As a recruiter, you will sort through hundreds of job applications to choose candidates for the personal interview. It can be a tedious job, so finding more efficient methods is always helpful. Before even glancing at the resume, you can learn a lot about a candidate from the cover letter. This part of the application may seem like a relic from the past, but the majority of jobseekers still submit letters, so use them to learn key information about the candidate.
Spending a few minutes on the letter can help you determine which resumes are worth your time and which are not. You may even be able to learn some things about the candidate that you won’t glean from the resume. Here are some specific things you can learn about a candidate’s qualifications, personality, and general value as a potential employee.
1. Attention to Detail
One of the first things to look for is a generic letter. This is a strong indicator of a candidate you may not want to pursue. Using a generic form letter can indicate laziness or a lack of understanding regarding what items should be in the letter. Either way, you can quickly sort through applications by looking for catchy, concise, and customized letters.

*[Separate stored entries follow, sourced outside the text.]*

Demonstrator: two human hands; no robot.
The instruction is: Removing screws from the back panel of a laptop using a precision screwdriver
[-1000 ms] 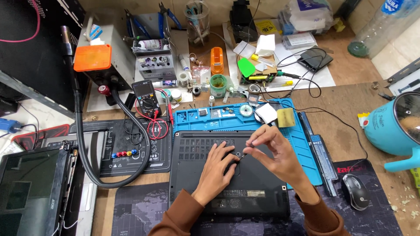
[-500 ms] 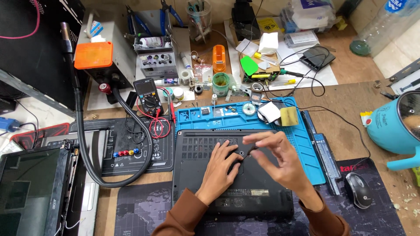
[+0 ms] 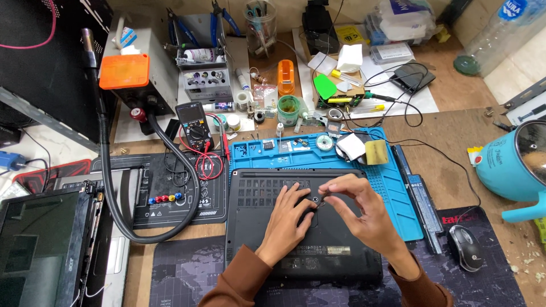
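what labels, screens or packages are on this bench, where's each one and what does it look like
Multimeter: left of the blue mat, dark body, pale grey screen.
Sticker label: on the black laptop base, near the left hand and right hand; pale strip.
Laptop screen: far left, dark, off.
Plastic bottle: top right, clear, blue label.
Packet: top, clear with white contents.

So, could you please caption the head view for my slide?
Both hands, left hand and right hand, meet on an upturned black laptop.

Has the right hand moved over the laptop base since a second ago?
Yes. The right hand has drifted slightly left toward the left hand, judged against the black laptop base; fingertips now nearly meet.
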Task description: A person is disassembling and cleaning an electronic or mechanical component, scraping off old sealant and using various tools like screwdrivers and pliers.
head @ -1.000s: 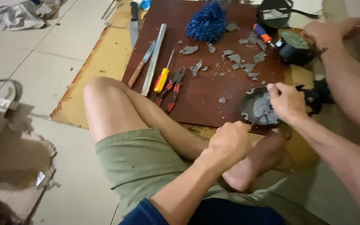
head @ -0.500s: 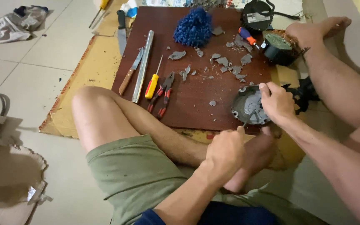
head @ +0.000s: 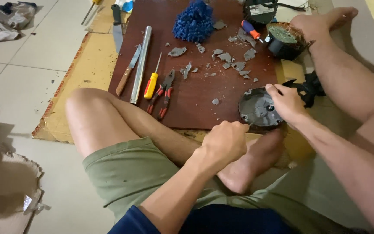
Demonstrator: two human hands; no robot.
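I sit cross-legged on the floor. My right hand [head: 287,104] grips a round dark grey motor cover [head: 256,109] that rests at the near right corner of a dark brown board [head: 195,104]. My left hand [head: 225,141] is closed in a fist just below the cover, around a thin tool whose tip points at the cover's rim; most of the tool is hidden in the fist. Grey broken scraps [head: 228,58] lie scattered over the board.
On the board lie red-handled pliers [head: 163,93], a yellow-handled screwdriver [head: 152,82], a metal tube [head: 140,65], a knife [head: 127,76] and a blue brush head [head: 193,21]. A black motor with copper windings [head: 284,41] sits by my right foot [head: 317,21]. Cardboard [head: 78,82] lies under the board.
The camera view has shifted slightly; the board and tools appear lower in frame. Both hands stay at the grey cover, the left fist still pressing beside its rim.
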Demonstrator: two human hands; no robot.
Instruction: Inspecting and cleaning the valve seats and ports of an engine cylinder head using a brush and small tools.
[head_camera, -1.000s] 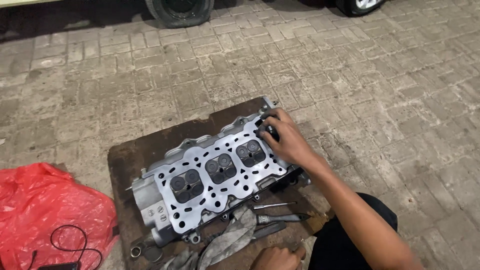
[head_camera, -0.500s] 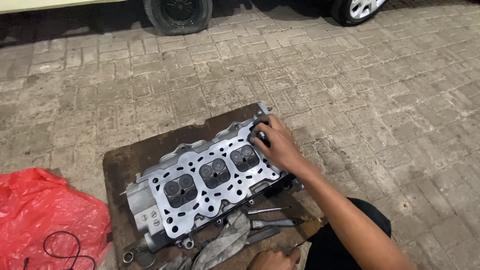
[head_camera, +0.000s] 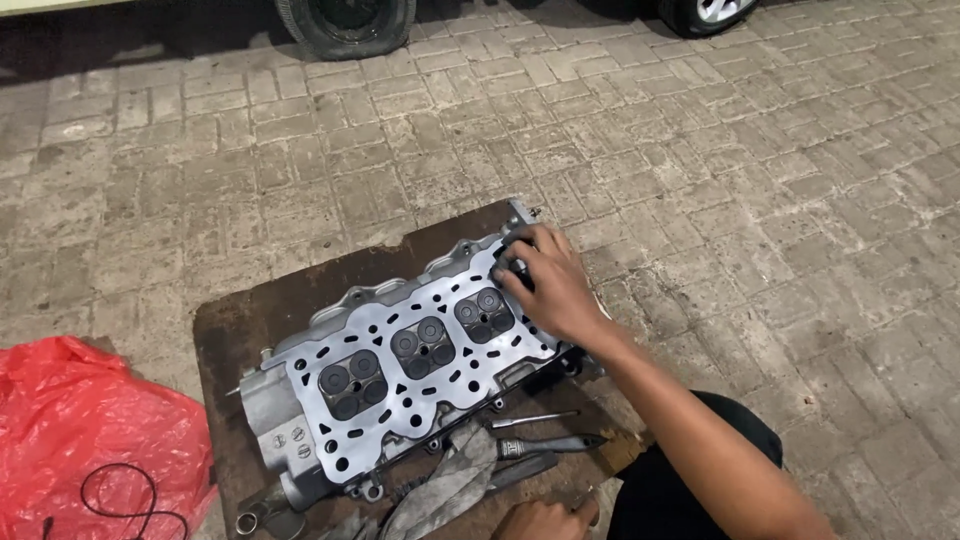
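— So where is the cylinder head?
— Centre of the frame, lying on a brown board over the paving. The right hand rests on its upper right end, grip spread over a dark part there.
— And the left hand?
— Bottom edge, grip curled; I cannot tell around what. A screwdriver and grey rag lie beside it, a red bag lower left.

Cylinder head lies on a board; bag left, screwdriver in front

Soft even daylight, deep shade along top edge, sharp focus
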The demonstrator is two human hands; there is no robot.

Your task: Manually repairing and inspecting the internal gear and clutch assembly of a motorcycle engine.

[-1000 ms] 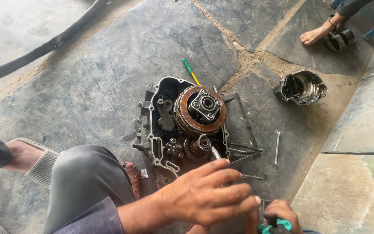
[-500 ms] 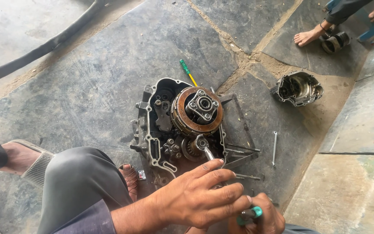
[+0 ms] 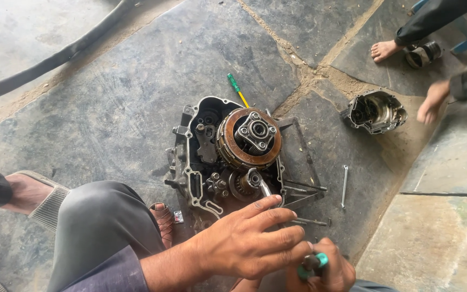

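The right hand (image 3: 325, 270) is closed in a firm grip round a teal-handled hand tool (image 3: 313, 263) low in the view, its working end hidden behind the left hand (image 3: 244, 243), so what it bears on cannot be told. The left hand holds nothing: it lies palm down with fingers (image 3: 268, 204) spread, the tips at the near edge of the opened, greasy grey metal engine crankcase (image 3: 190, 173), just beside a small steel gear and shaft (image 3: 252, 179). Judging from this, the left hand serves best as a brace, pressing the casing flat on the stone floor (image 3: 109, 97) so that it does not rock as the tool turns, with fingertips kept off the gear teeth. Above the gear sits the round rust-brown clutch pack with its steel centre plate (image 3: 249, 136), and beyond it lies a green-and-yellow screwdriver (image 3: 238, 89). Long bolts (image 3: 304, 188) and a slim steel spanner (image 3: 344, 186) lie loose to the right, near enough to be knocked. Well apart at upper right rests a separate grey engine cover (image 3: 377, 111), with another person's blurred hand (image 3: 433, 103) and bare foot (image 3: 386, 50) near it.
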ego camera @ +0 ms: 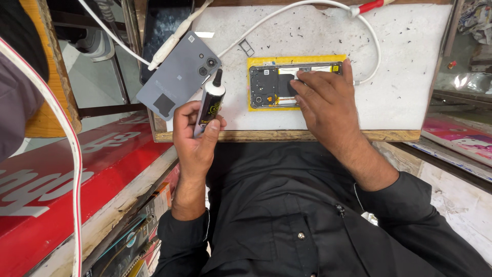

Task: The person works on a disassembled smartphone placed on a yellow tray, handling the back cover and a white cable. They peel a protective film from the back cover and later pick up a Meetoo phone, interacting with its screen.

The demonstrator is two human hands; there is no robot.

2. Understanding of the Company and Position
A well-written letter is customized to the job description and shows that the jobseeker has strong understanding of the requirements of the position. You can determine whether or not the candidate understands what skills and qualifications you are looking for and also get a sample of his or her communication skills. You should look for a letter geared toward your company’s values and workplace culture. Such information shows that the candidate took the time to research and learn about the company and apply the knowledge to the writing process.
3. Language Skills
As with a resume, you can quickly rule out candidates with grammatical or spelling errors in the letter. This may indicate subpar language skills or simple laziness in proofreading. Neither quality is acceptable in the workplace, so you can let these applications go.
4. Mission Focus
Most letters should include highlights of the candidate’s achievements and career successes. According to the experts over at MightyRecruiter, these can be excellent indicators of future performance in your organization. However, it’s even better when candidates go a step further and talk about what they feel they can bring to your organization and how they plan to use their unique skills to further the company’s mission. This information can indicate an excellent candidate who understands and prioritizes the company’s goals and is dedicated to pursuing them. One of the quickest ways to evaluate this aspect is simply to count the times the letter mentions your company.
One of the reasons so many recruiters still use both a cover letter and resume for candidate evaluation is the fundamental differences between the two. The letter gives far more opportunities for the candidate to write freely, which yields important insights into his or her personality. You can learn much about a jobseeker’s personality and character from both the tone and formality of the writing. Look for a letter that sounds like it could be from one of your current employees; it indicates a strong possibility that the candidate would fit in well with the company’s culture.
Additional Items to Note:
There are many things, including some intangible ones, that you can learn about a candidate from the cover letter. Here is a simple checklist for quickly evaluating which letters and applications deserve a second glance.
Personalized: It should be addressed to the hiring manager instead of using a generic “To Whom It May Concern” greeting.
Error-free: There shouldn’t be any typos, spelling, or grammatical errors.
Concise: The letter should be no longer than two or three short paragraphs.
Correctly formatted: If your job opening listed certain formatting requirements for the application, be sure the letter follows them.
Company-focused: The candidate highlights a dedication to the company and its values.